Hoy Digital

Grave problema para la salud

Los dominicanos tenemos un grave problema de salud. Además de que opera un enorme mercado de medicamentos falsificados, resulta que también hay farmacias falsificadas, es decir, establecimientos sin permisos de la autoridad sanitaria que se dedican a vender medicinas tanto auténticas como falsas.
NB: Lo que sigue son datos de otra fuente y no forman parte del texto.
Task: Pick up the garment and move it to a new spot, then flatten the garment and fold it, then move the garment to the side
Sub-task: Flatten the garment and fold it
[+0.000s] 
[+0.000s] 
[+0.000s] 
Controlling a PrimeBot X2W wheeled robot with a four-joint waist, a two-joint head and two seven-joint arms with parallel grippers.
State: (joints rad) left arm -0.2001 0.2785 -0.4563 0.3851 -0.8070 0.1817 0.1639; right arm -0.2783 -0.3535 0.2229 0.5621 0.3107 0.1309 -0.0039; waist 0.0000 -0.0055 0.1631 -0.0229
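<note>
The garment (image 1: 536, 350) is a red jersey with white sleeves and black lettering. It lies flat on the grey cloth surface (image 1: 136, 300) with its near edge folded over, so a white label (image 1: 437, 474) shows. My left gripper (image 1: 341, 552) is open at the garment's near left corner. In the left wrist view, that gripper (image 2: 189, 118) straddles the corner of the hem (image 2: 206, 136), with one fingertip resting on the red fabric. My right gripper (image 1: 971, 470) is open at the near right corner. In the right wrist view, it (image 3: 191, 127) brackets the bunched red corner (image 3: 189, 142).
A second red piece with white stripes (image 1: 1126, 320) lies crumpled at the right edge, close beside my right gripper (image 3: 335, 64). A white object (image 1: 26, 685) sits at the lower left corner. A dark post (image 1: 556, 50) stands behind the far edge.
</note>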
A esto, que sin duda es terrible para la salud de quienes adquieren esos fármacos confiando en que son auténticos, se suma el hecho de que estos negocios venden de todo sin exigir receta médica y hasta recetan tratamientos.
Aparte de esos riesgos para la salud de la gente, estos establecimientos hacen una competencia desleal terrible a las farmacias debidamente registradas y autorizadas, Raúl Hernández Castaños, presidente de la Unión de Farmacias, calcula que los establecimientos ilegales perjudican en por lo menos un 20 por ciento a las farmacias que cuentan con licencias para operar. Por cualquier costado que se mire, el comercio ilegal de medicinas es perjudicial para la salud de la gente y la economía del país.
Lo que no se entiende es cómo el negocio de los medicamentos falsificados y las farmacias no autorizadas han logrado mantenerse. Las autoridades han clausurado laboratorios y cerrado centros de acopio y venta de medicinas falsificadas, pero las operaciones no cesan. ¿Tanto poder tienen?

Dejen trabajar a la UASD

La Federación de Asociaciones de Profesores de la Universidad Autónoma de Santo Domingo (FAPROUASD) ha emplazado a las autoridades de esa academia para que respondan a su exigencia de pago de viáticos atrasados, aplicación del 5% pendiente de reajuste salarial y otras reivindicaciones económicas. Paralelamente reclama que la rectoría transparente el uso de los recursos financieros, alegando que se estarían cometiendo actos de corrupción.
Lo malo del emplazamiento es que contiene la amenaza de iniciar paros de labores administrativas y docentes. Es muy posible que empleados y profesores de la UASD ganen allí mejores salarios que los que ganan en academias privadas, pero a éstas no se les presiona. Hay muchas maneras civilizadas para dirimir estos asuntos. Mientras tanto, dejemos trabajar a la universidad estatal.